Purpose: In this project we will develop an LSTM (Long Short-Term Memory) model to generate text.
*   By training the model on various works, we will try to produce coherent and stylistically relevant text based on seed phrases (prompts).
*   To improve the model's performance, we will explore the use of multiple training data, additional LSTM layers, and other optimizations.
*   The quantity and quality of training data are crucial for achieving meaningful text generation; a larger and more diverse dataset allows the model to better capture the nuances and patterns of written text.

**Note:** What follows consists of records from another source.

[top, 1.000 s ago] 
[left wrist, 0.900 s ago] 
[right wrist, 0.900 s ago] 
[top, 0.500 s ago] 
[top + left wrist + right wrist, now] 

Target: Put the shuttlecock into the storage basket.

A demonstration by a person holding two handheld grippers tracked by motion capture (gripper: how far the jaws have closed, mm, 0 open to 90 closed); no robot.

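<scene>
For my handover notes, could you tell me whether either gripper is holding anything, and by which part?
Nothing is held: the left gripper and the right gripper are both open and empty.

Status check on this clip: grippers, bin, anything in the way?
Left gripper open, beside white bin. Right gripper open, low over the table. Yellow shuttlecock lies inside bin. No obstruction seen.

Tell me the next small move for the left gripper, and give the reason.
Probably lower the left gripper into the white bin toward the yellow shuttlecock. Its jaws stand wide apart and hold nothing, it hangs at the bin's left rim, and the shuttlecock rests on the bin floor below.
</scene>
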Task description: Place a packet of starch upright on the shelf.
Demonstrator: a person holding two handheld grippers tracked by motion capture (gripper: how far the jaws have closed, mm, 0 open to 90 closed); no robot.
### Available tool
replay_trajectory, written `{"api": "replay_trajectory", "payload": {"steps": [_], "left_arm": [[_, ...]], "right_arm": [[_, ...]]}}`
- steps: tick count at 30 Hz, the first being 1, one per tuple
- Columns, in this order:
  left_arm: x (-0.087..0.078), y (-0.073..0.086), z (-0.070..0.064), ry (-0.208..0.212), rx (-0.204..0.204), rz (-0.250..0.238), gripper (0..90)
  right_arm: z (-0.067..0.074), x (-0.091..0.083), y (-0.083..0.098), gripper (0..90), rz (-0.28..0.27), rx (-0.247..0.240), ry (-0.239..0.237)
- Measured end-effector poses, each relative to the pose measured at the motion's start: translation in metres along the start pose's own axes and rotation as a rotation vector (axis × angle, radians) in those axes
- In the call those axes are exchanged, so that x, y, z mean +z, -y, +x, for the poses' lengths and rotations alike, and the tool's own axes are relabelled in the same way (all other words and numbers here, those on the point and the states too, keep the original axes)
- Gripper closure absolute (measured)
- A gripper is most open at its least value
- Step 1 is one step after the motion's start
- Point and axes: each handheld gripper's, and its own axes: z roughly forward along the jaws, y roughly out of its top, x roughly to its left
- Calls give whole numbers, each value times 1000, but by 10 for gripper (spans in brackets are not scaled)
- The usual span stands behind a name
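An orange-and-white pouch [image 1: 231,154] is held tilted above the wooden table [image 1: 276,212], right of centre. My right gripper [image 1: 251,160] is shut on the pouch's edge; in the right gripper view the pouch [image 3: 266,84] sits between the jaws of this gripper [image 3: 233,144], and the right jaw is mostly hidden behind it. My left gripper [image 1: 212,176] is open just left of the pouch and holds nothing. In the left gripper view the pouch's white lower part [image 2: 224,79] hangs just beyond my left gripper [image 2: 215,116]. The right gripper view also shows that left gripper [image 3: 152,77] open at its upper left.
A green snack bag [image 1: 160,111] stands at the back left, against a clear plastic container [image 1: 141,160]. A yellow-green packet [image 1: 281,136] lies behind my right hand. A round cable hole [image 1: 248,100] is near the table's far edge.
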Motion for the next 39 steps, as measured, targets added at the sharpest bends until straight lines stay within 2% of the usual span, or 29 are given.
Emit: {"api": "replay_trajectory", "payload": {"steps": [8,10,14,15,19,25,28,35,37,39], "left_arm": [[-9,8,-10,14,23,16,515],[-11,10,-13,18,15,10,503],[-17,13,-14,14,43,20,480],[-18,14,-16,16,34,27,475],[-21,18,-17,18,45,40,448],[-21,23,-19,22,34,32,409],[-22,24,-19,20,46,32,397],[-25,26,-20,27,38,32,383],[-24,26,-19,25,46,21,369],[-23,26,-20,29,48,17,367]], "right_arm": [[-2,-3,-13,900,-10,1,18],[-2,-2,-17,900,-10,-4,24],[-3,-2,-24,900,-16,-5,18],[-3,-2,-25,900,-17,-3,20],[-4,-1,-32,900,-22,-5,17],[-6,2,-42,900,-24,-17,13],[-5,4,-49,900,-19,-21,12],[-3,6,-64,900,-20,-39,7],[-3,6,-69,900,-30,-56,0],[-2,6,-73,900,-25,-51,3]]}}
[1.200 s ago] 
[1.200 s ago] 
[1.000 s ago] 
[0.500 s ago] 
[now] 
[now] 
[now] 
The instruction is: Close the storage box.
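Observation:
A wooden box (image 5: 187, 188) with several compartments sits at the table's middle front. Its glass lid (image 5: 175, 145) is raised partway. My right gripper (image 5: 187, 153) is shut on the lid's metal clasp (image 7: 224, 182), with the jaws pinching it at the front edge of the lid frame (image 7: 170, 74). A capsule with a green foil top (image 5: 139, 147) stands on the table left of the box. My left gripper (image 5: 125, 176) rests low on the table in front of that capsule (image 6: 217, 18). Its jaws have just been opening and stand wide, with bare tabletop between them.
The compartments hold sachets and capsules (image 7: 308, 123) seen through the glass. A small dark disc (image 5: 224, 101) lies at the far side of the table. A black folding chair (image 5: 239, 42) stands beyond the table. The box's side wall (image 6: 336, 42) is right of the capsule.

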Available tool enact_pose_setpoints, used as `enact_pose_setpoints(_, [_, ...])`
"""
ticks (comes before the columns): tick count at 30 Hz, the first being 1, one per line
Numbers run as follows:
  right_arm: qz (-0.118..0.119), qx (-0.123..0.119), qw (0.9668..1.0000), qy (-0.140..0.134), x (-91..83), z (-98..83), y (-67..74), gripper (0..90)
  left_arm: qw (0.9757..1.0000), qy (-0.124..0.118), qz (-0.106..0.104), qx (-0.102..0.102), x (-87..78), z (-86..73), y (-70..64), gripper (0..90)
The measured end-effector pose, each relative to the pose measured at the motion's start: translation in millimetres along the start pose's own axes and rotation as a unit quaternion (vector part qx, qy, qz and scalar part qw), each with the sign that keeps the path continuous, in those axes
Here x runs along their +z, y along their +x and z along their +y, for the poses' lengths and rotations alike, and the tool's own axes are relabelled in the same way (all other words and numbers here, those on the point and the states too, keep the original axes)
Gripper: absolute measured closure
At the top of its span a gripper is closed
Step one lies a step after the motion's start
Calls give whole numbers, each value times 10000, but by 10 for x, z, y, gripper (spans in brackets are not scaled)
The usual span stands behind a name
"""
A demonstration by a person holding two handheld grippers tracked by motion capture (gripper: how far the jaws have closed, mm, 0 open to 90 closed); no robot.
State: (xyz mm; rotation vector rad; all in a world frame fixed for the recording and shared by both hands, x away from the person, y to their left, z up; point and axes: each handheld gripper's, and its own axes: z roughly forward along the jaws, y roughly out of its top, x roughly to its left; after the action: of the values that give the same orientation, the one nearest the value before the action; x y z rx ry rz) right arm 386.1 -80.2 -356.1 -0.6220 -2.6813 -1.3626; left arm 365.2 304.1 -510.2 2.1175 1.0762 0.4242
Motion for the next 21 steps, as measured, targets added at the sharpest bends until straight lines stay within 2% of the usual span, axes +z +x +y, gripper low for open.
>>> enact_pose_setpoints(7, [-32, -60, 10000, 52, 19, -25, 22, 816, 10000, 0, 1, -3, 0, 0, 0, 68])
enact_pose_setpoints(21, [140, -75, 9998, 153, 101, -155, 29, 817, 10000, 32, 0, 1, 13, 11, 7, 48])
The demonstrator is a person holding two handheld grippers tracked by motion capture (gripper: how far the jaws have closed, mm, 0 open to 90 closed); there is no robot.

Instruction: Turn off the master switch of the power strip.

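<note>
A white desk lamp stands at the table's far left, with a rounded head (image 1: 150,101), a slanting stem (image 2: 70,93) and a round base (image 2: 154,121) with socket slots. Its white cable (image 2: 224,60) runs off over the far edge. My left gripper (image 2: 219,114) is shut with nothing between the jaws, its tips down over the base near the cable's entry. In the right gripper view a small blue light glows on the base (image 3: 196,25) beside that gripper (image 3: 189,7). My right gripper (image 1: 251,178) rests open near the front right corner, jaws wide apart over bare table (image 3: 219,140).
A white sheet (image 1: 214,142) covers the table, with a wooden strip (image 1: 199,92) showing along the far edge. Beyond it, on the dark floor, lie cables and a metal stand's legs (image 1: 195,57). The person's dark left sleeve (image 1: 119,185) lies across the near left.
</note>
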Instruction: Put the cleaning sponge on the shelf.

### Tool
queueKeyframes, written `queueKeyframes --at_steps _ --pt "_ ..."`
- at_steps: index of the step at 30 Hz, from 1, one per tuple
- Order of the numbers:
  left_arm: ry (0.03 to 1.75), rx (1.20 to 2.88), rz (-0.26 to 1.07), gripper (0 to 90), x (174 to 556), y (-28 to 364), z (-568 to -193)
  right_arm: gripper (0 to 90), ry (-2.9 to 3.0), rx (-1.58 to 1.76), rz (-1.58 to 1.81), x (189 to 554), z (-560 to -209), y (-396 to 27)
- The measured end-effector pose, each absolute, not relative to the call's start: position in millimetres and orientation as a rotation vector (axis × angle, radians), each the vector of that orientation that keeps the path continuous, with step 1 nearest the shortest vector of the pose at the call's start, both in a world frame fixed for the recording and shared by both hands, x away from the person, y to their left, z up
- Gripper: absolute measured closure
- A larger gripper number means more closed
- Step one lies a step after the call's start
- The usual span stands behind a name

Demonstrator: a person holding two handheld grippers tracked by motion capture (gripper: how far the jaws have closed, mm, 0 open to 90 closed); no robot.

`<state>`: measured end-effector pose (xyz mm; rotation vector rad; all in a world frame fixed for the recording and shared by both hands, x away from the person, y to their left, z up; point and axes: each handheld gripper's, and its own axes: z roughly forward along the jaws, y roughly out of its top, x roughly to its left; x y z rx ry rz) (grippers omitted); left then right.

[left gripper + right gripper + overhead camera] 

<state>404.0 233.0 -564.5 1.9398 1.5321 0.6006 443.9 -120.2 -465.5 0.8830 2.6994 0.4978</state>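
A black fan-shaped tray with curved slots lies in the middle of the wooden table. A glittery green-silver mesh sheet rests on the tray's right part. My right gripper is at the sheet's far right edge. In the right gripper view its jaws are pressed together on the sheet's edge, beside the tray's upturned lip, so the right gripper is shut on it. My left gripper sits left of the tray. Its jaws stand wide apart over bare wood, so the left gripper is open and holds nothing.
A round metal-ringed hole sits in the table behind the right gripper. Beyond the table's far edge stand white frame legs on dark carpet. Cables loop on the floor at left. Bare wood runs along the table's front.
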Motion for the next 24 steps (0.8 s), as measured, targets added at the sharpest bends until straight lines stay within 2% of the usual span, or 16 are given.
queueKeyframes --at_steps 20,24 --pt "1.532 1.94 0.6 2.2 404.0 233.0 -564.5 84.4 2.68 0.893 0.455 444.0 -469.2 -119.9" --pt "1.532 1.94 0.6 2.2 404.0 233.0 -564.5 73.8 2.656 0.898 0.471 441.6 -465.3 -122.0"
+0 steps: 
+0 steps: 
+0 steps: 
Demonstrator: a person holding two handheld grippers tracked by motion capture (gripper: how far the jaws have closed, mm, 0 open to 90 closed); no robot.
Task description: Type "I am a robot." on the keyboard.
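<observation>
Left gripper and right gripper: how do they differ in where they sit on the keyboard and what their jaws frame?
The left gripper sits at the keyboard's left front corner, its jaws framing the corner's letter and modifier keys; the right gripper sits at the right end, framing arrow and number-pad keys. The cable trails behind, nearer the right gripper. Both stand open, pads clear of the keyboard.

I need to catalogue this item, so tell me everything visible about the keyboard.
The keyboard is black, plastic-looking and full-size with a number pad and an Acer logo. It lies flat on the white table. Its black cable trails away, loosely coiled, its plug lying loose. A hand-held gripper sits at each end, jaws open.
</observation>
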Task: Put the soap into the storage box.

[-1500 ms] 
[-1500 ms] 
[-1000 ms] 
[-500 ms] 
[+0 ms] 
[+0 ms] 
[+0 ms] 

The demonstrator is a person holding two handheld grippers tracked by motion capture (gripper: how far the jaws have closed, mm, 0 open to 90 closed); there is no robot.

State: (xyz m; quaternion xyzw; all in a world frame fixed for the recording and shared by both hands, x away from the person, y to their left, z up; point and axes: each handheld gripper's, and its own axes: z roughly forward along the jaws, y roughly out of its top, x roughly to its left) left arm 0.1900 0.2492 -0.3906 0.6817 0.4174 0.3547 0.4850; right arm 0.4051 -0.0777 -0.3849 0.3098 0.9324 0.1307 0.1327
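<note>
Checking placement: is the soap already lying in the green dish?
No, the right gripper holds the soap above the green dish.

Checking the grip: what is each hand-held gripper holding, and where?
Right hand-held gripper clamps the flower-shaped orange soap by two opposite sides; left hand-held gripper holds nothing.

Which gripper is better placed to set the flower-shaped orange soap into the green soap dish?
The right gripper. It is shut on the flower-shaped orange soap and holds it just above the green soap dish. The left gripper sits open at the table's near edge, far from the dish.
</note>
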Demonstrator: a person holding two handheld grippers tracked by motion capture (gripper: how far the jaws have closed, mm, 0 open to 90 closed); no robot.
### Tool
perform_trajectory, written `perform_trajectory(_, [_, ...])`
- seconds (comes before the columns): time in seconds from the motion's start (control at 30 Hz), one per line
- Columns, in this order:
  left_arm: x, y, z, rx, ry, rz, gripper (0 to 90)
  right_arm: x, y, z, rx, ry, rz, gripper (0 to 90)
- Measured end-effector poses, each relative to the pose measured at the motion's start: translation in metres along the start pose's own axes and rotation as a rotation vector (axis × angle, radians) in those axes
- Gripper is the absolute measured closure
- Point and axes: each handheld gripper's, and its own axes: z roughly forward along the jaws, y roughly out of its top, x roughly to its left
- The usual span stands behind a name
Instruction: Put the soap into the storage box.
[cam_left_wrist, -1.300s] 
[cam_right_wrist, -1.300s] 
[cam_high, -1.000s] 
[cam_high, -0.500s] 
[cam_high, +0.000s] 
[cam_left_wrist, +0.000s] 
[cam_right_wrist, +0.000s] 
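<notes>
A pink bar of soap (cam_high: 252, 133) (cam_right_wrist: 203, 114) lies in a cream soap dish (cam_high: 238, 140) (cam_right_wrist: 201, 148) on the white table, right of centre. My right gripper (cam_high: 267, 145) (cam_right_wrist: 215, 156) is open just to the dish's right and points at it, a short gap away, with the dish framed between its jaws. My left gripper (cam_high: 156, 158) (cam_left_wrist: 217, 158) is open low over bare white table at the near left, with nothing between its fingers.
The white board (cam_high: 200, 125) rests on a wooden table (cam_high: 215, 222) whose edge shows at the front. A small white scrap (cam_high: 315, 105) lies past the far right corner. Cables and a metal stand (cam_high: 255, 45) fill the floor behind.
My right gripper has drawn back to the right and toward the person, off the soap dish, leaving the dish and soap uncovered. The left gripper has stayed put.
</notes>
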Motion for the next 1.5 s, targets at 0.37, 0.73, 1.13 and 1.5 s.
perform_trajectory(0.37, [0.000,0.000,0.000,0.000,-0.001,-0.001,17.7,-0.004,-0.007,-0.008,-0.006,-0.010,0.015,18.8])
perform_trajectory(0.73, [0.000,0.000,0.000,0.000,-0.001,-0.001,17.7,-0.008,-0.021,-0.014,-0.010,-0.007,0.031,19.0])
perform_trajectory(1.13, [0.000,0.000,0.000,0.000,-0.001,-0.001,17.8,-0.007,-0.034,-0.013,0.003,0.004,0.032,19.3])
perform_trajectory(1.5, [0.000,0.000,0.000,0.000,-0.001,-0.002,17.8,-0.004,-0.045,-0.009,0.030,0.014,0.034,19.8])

Note: Initial code for importing and loading the data and setting up the multilayer LSTM model was taken from the assignment page on Canvas. Initial code for setting up training the model, tokenizing the data, and the initial textGenerator class was taken from the course's Github repo here: https://github.com/bforoura/GenAI/blob/main/Module5/recipe_lstm.ipynb. The code was modified to fit the assignment's requirements.

---

# Code

## 1. Data Collection and Preparation

In [1]:
#@title Import Libraries

import numpy as np
import json
import re
import string
import requests
from os import stat_result

# from Tensorflow
import tensorflow as tf
from tensorflow.keras import layers, models, callbacks, losses
from tensorflow.keras.callbacks import Callback
from tensorflow.keras.preprocessing.text import Tokenizer
from tensorflow.keras.preprocessing.sequence import pad_sequences
from tensorflow.keras.utils import to_categorical
import string

# Natural Language Toolkit
import nltk

In [2]:
#@title PARAMETERS

TEMPERATURE = 1.0
VOCAB_SIZE = 20000
SEQ_LENGTH = 50
MAX_LEN = 100
EMBEDDING_DIM = 100
N_UNITS = 64
VALIDATION_SPLIT = 0.2
SEED = 42
LOAD_MODEL = False
BATCH_SIZE = 32
EPOCHS = 25

In [None]:
#@title Import and Clean the Data

# URLS of Charles Dickens Works
urls = [
    "https://www.gutenberg.org/cache/epub/730/pg730.txt",     # Oliver Twist
    "https://www.gutenberg.org/cache/epub/98/pg98.txt",       # A Tale of Two Cities
    "https://www.gutenberg.org/cache/epub/19337/pg19337.txt"  # A Christmas Carol
]

# Initialize empty string
all_text = ""

# Starting phrase for a book
start = r"(?i)^.*?\*\*\* START OF THE PROJECT GUTENBERG EBOOK.*?\n"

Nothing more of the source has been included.